EXERCISE BRIEF =
Print the lines in the listing below that fall between the line with "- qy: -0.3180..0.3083" and the line with "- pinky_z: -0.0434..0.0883", those two lines included, exactly as they stand and with nothing else.

────────

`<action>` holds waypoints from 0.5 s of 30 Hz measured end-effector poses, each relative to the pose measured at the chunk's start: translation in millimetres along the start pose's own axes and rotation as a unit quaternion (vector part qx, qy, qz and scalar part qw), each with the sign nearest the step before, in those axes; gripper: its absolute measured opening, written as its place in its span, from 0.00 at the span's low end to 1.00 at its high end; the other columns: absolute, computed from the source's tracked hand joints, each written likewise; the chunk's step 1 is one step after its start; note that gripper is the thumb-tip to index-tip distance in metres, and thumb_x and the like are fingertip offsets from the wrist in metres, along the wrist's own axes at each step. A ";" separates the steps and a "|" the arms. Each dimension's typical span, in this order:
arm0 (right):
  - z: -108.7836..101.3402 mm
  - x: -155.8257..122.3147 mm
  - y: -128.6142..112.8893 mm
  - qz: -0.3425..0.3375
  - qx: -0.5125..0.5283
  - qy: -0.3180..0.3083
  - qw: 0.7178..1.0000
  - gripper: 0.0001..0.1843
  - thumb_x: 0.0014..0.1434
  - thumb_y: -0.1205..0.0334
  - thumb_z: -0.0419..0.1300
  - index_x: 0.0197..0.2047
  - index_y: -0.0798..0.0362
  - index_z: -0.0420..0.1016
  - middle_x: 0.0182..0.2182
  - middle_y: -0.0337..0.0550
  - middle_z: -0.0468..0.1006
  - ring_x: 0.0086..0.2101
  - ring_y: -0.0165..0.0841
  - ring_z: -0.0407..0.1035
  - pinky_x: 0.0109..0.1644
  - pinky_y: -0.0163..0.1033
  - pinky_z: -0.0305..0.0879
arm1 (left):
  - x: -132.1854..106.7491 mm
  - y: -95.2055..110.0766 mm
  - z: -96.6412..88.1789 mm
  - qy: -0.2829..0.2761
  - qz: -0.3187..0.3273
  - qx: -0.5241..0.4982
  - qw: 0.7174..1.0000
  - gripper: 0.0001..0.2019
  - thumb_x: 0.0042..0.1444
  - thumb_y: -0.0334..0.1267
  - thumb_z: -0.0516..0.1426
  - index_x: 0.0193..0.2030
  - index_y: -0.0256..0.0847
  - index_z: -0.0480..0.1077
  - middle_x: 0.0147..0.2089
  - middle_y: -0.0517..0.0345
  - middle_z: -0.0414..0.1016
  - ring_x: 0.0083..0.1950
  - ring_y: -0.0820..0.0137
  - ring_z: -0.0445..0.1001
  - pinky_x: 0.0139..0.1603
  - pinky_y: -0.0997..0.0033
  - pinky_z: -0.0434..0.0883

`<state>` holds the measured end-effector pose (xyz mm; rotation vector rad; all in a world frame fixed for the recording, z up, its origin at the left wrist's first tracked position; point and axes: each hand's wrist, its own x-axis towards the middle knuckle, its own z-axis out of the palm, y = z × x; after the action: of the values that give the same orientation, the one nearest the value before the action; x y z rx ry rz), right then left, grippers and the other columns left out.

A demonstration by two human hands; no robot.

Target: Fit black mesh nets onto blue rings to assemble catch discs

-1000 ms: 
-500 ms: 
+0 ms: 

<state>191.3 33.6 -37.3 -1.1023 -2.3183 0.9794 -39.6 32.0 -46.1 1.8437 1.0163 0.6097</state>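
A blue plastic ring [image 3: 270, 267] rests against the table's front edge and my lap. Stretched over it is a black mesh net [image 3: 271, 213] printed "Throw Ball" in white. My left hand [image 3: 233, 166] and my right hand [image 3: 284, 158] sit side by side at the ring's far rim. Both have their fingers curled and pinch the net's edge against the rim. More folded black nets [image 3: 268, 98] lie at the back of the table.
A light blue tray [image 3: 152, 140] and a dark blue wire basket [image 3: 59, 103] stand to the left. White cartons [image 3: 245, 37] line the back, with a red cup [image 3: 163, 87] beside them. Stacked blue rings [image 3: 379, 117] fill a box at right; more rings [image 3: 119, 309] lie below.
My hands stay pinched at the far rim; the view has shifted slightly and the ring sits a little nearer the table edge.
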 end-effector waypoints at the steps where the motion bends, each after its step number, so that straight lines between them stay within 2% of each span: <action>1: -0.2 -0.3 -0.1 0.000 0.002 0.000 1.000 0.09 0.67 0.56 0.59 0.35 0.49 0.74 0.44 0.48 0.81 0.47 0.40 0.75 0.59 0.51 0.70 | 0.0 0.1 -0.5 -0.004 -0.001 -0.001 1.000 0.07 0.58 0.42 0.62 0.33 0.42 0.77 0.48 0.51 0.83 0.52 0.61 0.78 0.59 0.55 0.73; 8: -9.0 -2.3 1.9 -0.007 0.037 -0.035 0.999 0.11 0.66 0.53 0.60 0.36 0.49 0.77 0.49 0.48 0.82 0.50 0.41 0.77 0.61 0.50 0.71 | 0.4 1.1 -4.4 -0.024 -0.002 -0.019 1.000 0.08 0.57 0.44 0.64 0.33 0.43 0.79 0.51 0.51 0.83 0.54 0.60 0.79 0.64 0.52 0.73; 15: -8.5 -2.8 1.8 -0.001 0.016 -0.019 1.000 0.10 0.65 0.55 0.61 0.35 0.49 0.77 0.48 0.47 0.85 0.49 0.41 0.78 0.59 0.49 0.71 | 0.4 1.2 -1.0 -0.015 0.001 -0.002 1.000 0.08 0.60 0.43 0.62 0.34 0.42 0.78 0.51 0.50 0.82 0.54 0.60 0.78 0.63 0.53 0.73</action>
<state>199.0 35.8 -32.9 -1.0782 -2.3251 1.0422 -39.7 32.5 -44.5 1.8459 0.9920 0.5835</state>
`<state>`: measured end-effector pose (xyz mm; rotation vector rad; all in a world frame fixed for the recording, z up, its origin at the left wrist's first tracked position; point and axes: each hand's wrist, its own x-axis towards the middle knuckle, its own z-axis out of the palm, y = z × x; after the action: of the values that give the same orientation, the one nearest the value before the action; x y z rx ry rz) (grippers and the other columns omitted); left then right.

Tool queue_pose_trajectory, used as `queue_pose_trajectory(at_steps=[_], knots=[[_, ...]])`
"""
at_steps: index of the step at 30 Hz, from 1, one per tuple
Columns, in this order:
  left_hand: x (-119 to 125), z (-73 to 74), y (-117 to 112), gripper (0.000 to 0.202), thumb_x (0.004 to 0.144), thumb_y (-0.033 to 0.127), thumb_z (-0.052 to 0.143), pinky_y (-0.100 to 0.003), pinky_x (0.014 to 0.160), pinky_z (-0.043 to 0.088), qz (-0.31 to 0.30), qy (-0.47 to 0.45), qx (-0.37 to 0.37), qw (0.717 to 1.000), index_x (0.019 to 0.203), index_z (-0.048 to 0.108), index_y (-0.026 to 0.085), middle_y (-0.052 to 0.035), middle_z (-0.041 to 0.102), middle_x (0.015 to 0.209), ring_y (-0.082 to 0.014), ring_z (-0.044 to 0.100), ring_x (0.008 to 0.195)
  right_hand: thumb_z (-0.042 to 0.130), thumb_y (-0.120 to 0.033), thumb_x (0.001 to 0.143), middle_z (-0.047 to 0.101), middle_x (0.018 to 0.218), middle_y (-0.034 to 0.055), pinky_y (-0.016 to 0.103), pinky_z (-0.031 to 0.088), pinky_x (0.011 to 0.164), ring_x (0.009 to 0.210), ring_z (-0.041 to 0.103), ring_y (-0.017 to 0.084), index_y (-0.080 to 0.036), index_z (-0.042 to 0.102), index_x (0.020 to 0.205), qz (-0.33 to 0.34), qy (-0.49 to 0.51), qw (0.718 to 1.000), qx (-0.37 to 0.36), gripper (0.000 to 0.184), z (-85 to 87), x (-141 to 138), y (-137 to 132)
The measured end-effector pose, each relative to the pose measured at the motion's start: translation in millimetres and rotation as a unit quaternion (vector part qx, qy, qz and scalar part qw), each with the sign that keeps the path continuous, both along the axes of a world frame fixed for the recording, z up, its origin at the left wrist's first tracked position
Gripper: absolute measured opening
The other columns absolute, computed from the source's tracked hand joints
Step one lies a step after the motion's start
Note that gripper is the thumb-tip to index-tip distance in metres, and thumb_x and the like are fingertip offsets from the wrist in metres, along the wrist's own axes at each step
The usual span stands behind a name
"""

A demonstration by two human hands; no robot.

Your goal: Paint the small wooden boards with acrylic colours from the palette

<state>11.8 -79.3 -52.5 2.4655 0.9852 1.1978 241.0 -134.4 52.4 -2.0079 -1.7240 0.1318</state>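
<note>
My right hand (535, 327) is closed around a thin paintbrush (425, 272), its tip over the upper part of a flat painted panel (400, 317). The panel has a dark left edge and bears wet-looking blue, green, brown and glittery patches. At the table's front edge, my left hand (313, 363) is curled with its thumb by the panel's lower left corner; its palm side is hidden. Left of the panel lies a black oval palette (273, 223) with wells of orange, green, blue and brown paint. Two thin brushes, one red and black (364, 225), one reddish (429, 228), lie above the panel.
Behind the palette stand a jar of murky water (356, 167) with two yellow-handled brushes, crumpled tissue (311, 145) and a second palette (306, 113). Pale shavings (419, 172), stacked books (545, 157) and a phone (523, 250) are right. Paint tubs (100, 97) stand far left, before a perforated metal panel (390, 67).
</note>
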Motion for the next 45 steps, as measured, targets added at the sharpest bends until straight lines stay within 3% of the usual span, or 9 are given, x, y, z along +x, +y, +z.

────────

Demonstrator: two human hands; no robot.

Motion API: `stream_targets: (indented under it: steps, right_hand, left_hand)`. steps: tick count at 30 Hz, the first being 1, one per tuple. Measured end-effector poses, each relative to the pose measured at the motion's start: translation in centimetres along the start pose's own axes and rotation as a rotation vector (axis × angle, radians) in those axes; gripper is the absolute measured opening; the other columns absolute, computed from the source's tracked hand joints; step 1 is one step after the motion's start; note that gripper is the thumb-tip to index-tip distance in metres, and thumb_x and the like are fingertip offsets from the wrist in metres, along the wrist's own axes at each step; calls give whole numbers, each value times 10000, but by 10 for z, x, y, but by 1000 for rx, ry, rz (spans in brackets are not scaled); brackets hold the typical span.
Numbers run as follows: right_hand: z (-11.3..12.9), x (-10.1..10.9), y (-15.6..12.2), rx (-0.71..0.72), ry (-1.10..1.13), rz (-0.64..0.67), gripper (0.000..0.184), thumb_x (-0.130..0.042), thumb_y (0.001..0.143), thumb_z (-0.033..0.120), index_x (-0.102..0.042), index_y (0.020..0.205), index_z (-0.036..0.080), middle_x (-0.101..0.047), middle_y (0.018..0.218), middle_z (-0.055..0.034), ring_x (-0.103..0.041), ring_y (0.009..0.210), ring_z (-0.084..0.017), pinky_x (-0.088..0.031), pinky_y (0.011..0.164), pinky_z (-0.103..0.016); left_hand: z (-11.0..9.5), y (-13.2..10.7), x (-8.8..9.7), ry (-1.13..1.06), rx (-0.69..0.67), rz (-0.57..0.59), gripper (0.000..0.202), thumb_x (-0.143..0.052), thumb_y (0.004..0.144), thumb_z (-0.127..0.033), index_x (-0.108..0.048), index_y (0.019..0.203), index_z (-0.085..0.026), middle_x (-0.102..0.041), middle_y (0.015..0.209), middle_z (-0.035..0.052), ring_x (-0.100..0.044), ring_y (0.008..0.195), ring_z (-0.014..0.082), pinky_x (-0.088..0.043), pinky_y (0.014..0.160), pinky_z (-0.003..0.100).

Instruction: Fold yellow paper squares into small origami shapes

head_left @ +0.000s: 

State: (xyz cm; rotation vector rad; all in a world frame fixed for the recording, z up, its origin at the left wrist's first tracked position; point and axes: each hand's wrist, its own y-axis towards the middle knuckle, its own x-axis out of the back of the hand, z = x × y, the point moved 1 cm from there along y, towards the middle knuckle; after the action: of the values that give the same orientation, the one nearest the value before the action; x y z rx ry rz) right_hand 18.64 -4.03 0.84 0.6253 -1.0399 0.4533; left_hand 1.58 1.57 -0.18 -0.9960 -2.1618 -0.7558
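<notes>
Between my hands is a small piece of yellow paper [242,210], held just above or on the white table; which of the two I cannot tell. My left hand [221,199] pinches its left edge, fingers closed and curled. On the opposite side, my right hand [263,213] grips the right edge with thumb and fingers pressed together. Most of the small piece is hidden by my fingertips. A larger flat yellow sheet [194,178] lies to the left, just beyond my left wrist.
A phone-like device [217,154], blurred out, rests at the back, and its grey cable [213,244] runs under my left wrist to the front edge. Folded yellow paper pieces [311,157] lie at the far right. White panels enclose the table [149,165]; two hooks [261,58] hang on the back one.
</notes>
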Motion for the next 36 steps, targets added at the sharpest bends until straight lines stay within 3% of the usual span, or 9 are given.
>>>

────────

ANSWER TO THE EXERCISE =
  - qy: -0.3180..0.3083
  - qw: 0.7178..1.0000
  - gripper: 0.0001..0.1843
  - thumb_x: 0.0014..0.1434
  - thumb_y: -0.1205..0.0334
  - thumb_z: -0.0419..0.1300
  - index_x: 0.0197..0.2047
  - index_y: -0.0798..0.0362
  - index_z: -0.0420..0.1016
  - middle_x: 0.0182..0.2182
  - middle_y: -0.0337..0.0550
  - middle_z: -0.0468..0.1006
  - ring_x: 0.0086..0.2101
  - ring_y: -0.0165..0.0841
  - ring_z: -0.0407..0.1035
  - pinky_x: 0.0109..0.1644
  - pinky_y: -0.0163..0.1033
  - pinky_z: -0.0305..0.0879
arm1 (left):
  - x: -132.1854..106.7491 mm
  - y: -95.2055..110.0766 mm
  - z: -96.6412..88.1789 mm
  - qy: -0.2829..0.2761
  - qz: -0.3187..0.3273
  - qx: -0.5241..0.4982
  - qw: 0.7174..1.0000
  - gripper: 0.0001..0.2019
  - thumb_x: 0.0042..0.1444
  - thumb_y: -0.0334..0.1267
  - thumb_z: -0.0516..0.1426
  - index_x: 0.0193..0.2030
  - index_y: -0.0256..0.0847
  - index_z: -0.0480..0.1077
  - middle_x: 0.0147..0.2089
  - middle_y: -0.0517..0.0345
  - middle_z: -0.0414..0.1016
  - ring_x: 0.0083..0.1950
  - ring_y: -0.0820..0.0137
  - ring_z: -0.0445..0.1001
  - pinky_x: 0.0139..0.1603
  - pinky_y: -0.0997..0.0033
  - pinky_z: -0.0434..0.0883

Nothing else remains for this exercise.